** How to complete this task **
An exact repetition of all the entries that follow is required.

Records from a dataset
▶

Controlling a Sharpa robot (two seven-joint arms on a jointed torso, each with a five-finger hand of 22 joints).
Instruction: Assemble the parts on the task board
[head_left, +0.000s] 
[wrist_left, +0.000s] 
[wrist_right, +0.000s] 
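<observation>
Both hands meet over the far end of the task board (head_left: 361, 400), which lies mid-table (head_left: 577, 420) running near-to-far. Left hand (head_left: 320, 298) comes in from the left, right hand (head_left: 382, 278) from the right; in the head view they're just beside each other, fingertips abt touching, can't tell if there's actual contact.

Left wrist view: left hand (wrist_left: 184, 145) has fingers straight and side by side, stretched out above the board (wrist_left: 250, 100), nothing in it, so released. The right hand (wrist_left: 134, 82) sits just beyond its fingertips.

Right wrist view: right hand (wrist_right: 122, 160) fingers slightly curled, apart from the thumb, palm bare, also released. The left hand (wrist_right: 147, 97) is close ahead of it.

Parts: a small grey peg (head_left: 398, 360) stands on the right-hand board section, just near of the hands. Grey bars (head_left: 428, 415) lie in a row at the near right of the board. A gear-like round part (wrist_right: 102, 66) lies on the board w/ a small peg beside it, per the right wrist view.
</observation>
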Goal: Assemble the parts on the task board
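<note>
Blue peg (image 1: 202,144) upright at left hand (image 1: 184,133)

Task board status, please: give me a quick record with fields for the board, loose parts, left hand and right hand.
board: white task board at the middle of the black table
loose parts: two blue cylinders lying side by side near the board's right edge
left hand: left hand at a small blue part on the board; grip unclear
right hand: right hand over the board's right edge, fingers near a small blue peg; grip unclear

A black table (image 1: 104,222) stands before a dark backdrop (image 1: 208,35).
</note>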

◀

** Exercise result **
Controlling a Sharpa robot (two seven-joint arms on a jointed torso, each with a five-finger hand of 22 joints).
Instruction: Assemble the parts on the task board
[head_left, +0.000s] 
[wrist_left, +0.000s] 
[wrist_right, +0.000s] 
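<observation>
Both hands meet over the far end of the task board (head_left: 361, 400), which lies mid-table (head_left: 577, 420) running near-to-far. Left hand (head_left: 320, 298) comes in from the left, right hand (head_left: 382, 278) from the right; in the head view they're just beside each other, fingertips abt touching, can't tell if there's actual contact.

Left wrist view: left hand (wrist_left: 184, 145) has fingers straight and side by side, stretched out above the board (wrist_left: 250, 100), nothing in it, so released. The right hand (wrist_left: 134, 82) sits just beyond its fingertips.

Right wrist view: right hand (wrist_right: 122, 160) fingers slightly curled, apart from the thumb, palm bare, also released. The left hand (wrist_right: 147, 97) is close ahead of it.

Parts: a small grey peg (head_left: 398, 360) stands on the right-hand board section, just near of the hands. Grey bars (head_left: 428, 415) lie in a row at the near right of the board. A gear-like round part (wrist_right: 102, 66) lies on the board w/ a small peg beside it, per the right wrist view.
</observation>
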Goal: Assemble the parts on the task board
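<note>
Blue peg (image 1: 202,144) upright at left hand (image 1: 184,133)

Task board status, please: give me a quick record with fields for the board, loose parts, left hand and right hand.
board: white task board at the middle of the black table
loose parts: two blue cylinders lying side by side near the board's right edge
left hand: left hand at a small blue part on the board; grip unclear
right hand: right hand over the board's right edge, fingers near a small blue peg; grip unclear

A black table (image 1: 104,222) stands before a dark backdrop (image 1: 208,35).
</note>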

With this, the answer is done.